» WHAT YOU SHOULD DO: Would you output the entries below only from the line containing "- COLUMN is" through the line containing "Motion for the", exactly as they stand and with both ends included?

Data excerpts
====================

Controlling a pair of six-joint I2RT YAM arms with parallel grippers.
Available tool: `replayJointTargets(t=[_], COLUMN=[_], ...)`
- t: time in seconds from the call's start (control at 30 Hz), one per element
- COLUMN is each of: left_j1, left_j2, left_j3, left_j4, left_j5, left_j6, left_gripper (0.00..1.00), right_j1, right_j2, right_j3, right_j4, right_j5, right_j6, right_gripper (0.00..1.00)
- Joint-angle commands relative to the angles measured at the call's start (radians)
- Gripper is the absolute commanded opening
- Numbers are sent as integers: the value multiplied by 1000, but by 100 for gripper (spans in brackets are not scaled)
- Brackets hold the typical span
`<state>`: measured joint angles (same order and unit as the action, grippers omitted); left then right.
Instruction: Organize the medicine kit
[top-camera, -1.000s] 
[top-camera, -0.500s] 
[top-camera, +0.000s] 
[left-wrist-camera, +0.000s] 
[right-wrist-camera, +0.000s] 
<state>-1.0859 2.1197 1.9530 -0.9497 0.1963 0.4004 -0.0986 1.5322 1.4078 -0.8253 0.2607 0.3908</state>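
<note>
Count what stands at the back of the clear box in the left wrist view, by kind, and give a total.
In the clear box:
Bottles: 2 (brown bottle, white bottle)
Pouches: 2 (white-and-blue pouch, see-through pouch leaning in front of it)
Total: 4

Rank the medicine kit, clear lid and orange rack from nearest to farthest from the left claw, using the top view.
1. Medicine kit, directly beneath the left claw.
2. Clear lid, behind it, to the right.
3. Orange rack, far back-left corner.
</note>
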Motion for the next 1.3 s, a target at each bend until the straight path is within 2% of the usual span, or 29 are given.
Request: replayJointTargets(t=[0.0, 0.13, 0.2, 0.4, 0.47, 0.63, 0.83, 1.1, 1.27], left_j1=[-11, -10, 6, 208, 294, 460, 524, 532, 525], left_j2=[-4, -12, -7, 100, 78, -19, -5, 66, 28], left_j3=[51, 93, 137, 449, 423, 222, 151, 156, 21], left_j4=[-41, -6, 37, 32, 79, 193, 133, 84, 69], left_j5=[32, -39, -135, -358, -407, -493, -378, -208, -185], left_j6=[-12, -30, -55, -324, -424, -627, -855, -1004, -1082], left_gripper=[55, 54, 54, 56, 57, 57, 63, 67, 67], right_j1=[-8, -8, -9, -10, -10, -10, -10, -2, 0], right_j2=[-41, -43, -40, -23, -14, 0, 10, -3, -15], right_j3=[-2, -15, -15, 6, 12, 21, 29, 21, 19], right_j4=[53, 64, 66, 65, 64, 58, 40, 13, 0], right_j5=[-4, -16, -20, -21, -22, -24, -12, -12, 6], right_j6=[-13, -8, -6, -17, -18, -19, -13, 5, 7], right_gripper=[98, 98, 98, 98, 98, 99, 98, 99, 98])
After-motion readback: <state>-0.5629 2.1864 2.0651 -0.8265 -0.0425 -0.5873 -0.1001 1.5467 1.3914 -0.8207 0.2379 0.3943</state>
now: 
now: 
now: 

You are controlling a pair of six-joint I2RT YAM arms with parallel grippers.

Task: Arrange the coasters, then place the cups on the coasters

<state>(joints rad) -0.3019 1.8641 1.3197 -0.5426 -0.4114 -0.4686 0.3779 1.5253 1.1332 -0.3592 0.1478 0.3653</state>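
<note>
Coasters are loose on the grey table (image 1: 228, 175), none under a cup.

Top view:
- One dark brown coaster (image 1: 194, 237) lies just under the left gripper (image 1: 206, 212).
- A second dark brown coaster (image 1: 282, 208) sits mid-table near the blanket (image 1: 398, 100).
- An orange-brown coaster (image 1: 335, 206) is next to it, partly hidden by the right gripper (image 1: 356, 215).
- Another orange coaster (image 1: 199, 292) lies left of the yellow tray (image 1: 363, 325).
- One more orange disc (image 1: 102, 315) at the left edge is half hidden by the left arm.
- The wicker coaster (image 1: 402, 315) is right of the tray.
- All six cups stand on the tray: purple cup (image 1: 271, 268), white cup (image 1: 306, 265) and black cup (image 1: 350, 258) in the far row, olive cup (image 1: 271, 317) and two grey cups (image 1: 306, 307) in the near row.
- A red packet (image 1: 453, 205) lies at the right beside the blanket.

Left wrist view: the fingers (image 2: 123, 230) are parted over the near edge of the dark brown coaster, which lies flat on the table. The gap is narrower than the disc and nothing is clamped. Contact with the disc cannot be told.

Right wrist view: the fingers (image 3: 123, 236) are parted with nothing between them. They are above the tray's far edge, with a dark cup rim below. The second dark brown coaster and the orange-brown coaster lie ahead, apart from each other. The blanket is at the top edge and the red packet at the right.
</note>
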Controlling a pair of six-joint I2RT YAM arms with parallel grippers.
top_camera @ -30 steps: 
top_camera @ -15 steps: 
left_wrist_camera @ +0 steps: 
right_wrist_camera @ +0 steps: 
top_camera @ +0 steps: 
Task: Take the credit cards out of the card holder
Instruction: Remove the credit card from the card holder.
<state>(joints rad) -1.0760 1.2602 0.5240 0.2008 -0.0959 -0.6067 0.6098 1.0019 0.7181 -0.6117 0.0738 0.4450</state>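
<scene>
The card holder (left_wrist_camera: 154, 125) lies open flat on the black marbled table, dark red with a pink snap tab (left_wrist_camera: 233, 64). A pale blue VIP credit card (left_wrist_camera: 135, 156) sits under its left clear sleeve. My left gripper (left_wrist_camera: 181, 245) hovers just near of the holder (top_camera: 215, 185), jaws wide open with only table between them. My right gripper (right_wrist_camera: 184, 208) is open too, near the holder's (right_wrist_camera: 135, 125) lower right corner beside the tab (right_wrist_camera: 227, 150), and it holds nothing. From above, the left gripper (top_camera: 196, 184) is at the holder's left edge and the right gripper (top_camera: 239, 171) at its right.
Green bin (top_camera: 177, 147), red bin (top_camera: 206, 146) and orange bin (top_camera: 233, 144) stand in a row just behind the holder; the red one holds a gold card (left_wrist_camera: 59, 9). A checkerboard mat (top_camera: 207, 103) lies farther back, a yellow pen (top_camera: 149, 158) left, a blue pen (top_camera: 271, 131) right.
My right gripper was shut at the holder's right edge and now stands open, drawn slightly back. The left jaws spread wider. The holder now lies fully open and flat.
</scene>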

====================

» ANSWER SPACE:
- COLUMN is each of: left_j1, left_j2, left_j3, left_j4, left_j5, left_j6, left_gripper (0.00..1.00), right_j1, right_j2, right_j3, right_j4, right_j5, right_j6, right_gripper (0.00..1.00)
- Joint-angle commands relative to the angles measured at the call's start (radians)
- Gripper is the absolute commanded opening
- Numbers are sent as integers: the value multiplied by 1000, but by 100 for gripper (spans in brackets are not scaled)
- Brackets hold the typical span
`<state>`: measured joint angles (same order and unit as the action, grippers omitted); left then right.
Instruction: Organize the medicine kit
[top-camera, -1.000s] 
[top-camera, -0.500s] 
[top-camera, +0.000s] 
[left-wrist-camera, +0.000s] 
[right-wrist-camera, +0.000s] 
<state>-1.0859 2.1197 1.9530 -0.9497 0.1963 0.4004 -0.0986 1.5322 1.4078 -0.8253 0.2607 0.3908</state>
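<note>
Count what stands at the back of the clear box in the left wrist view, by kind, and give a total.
In the clear box:
Bottles: 2 (brown bottle, white bottle)
Pouches: 2 (white-and-blue pouch, see-through pouch leaning in front of it)
Total: 4

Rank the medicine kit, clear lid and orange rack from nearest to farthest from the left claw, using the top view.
1. Medicine kit, directly beneath the left claw.
2. Clear lid, behind it, to the right.
3. Orange rack, far back-left corner.
</note>
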Motion for the next 1.3 s, a target at each bend until the straight path is within 2% of the usual span, or 29 are given.

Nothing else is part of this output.